Data segment →
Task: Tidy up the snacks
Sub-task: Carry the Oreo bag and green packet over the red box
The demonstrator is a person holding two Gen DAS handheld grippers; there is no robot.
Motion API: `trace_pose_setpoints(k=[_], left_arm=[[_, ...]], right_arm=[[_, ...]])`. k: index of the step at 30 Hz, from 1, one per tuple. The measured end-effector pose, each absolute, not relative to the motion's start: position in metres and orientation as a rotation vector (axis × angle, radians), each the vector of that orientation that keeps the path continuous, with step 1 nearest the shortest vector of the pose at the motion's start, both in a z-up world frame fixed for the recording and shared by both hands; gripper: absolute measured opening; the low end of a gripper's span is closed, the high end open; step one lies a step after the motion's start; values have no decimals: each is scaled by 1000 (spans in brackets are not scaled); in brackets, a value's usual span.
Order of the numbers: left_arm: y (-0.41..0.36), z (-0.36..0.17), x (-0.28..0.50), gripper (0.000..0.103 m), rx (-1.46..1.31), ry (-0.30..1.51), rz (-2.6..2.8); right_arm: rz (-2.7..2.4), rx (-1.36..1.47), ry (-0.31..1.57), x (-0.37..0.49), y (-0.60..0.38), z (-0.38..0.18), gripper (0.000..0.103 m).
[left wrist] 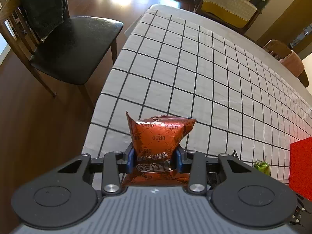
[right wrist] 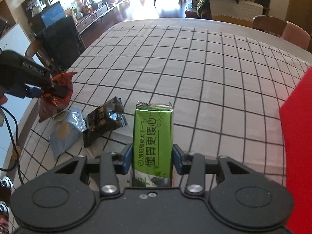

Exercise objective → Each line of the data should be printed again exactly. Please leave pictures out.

Written solution →
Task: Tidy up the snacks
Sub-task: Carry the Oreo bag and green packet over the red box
The demonstrator is a person holding two Gen DAS handheld grippers; there is no robot.
Motion API: `trace_pose_setpoints(k=[_], left_arm=[[_, ...]], right_arm=[[_, ...]])`. k: index of the step at 30 Hz, from 1, one per tuple. The measured end-effector pose, each absolute, not relative to the motion's start: position in metres and orientation as a rotation vector (axis × angle, radians), each the vector of that orientation that keeps the path continuous, with step 1 nearest the shortest vector of the pose at the motion's start, both in a z-up world frame fixed for the recording and shared by both hands; gripper: absolute measured opening; the low end of a gripper's span is closed, the high end open; step one lies a step after the motion's start; values have no decimals: each is scaled by 1000 (spans in brackets are not scaled); in brackets, a value's usual span.
Order of the numbers: left_arm: y (-0.41..0.36), z (-0.36..0.17), x (-0.28..0.50), gripper (0.000..0.103 m), rx (-1.46..1.31), ry (-0.30..1.51), rz (-2.6..2.8); right_arm: rz (-2.7..2.4), rx (-1.36..1.47), ry (-0.31..1.57), x (-0.37..0.49), y (-0.60..0.38), z (-0.38..0.18), gripper (0.000..0.103 m).
[left wrist] 
[right wrist] 

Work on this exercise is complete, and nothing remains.